Une avancée remarquable
Neue Zürcher Zeitung tire son chapeau aux pays européens pour avoir su trouver un terrain d'entente :
«La prouesse tient du miracle. ... C'est aussi une victoire pour la présidence suédoise, qui s'est battue avec énergie et tact pour parvenir à cet accord. ... C'est une avancée d'autant plus remarquable que l'immigration et la migration sont au cœur de la souveraineté nationale. Jusqu'il n'y a pas si longtemps, il semblait improbable d'obtenir une certaine forme de communautarisation dans ce domaine. Cela s'explique en grande partie par les fortes disparités d'opinions au sein des pays en matière d'immigration et d'asile. Il existe de véritables fossés, et pas seulement entre l'Est et l'Ouest.»
Rome repart les mains vides
L'accord est un camouflet pour l'Italie, explique La Repubblica :
«Le gouvernement Meloni a beau avoir frappé du poing sur la table, il sort de la dernière négociation les mains vides. ... Notre pays n'a arraché aucun compromis. ... Le concept de 'solidarité obligatoire' ne ressemble en rien à une participation active d'Etats alliés dans la redistribution des migrants. Bien au contraire, ce concept reste 'flexible' puisque lié à la possibilité de débourser 20 000 euros pour chaque migrant refusé sur la base de la définition annuelle du quota de citoyens extracommunautaires à relocaliser. Rome a réussi à imposer un assouplissement de la réglementation sur les 'pays tiers'. ... Mais il s'agit là d'une procédure qui sera extrêmement compliquée à mettre en œuvre.»

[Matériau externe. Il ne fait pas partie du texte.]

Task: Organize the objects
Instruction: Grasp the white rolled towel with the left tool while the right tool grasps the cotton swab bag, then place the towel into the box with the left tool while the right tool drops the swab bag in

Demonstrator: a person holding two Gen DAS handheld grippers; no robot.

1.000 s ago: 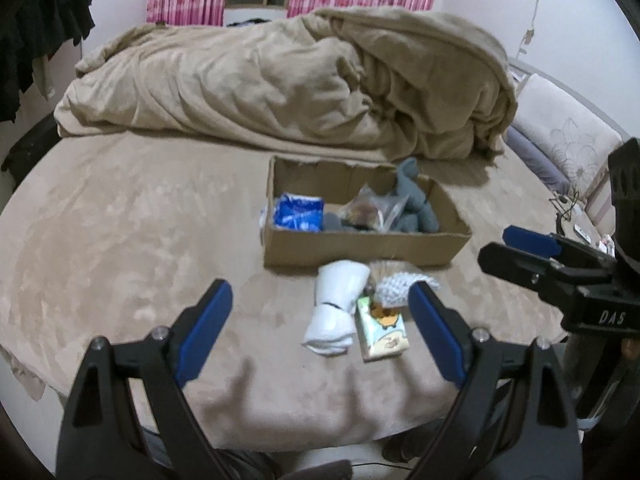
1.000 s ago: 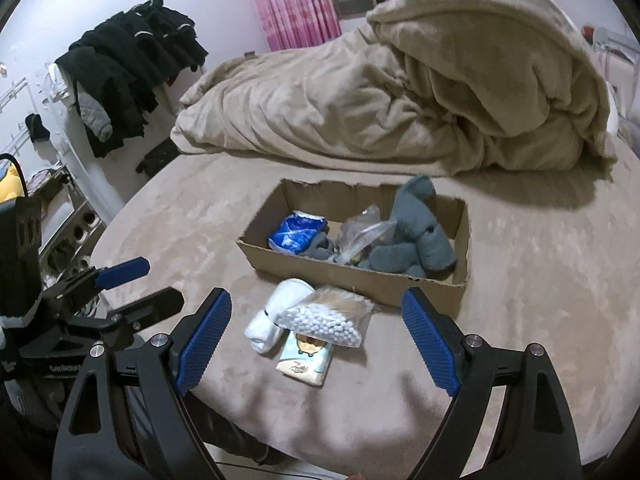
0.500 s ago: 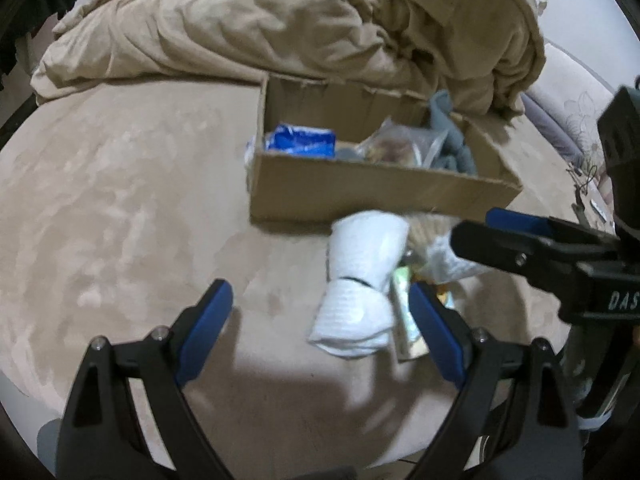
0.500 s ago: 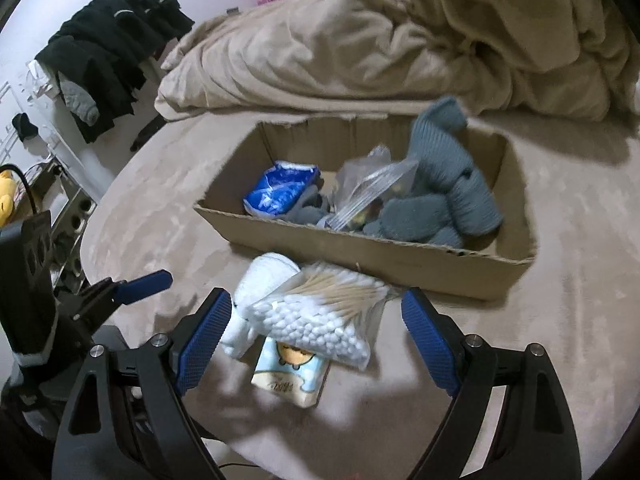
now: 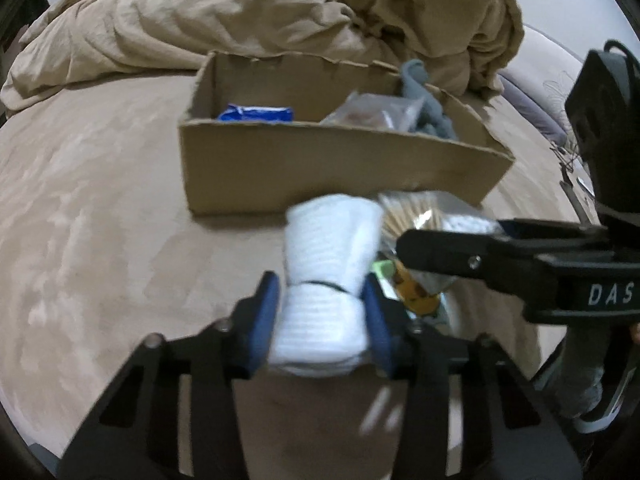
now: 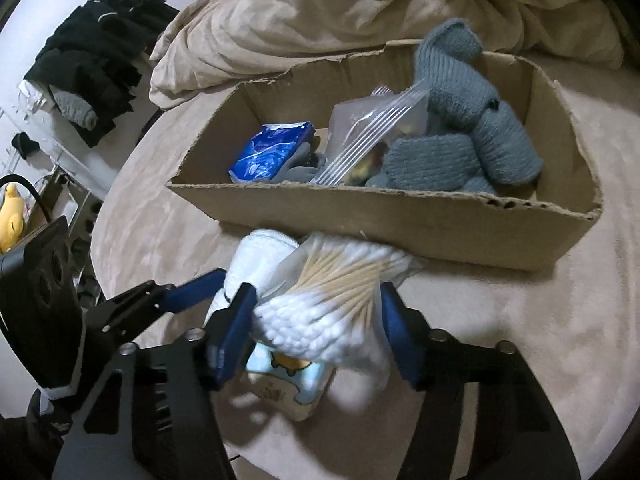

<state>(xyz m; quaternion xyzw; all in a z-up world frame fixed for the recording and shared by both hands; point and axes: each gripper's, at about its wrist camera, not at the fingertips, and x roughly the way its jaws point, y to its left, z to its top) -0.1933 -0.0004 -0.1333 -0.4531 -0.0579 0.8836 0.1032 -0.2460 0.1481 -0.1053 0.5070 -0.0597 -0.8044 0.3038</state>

Les Européens en attente de solutions
Il était grand temps d'adopter le Pacte sur la migration et l'asile, affirme Süddeutsche Zeitung :
«L'Union européenne ne pourra effectivement pas obtenir d'accord sur l'asile plus favorable sur le plan humanitaire que celui-ci ; bien au contraire. Les élections européennes de 2024 laissent présager un virage à droite. ... L'un des arguments couramment avancés consiste à dire que nous devons défendre le droit d'asile sans fléchir et nous opposer plus vigoureusement à ce vent conservateur qui souffle sur nos sociétés. Une démarche à la fois honorable et dangereuse, car cela revient à dire aux Européens que les problèmes qu'ils perçoivent n'en sont pas et qu'ils ont choisi les mauvais gouvernements. ... [Ils] attendent des solutions de la part des dirigeants, du moins des solutions temporaires.»
Le choix du pragmatisme
Le compromis obtenu a au moins l'avantage d'obliger les pays européens à plus de solidarité, croit savoir De Tijd :
«Ces comptes d'apothicaires ne remporteront pas le prix du plus bel accord jamais ficelé, mais il a le mérite de pouvoir fonctionner. Si la Hongrie refuse d'accueillir des réfugiés en dépit des accords européens, difficile pour la Commission européenne d'aller ouvrir des centres d'asile à Budapest. Mais dès lors que des sommes sont dues, la Commission a tout le loisir de les déduire des fonds que la Hongrie perçoit de l'Europe. Il s'agit là d'une solidarité coercitive par la force des choses. Comme il n'existe pas de politique migratoire miracle, toute avancée pragmatique est la bienvenue.»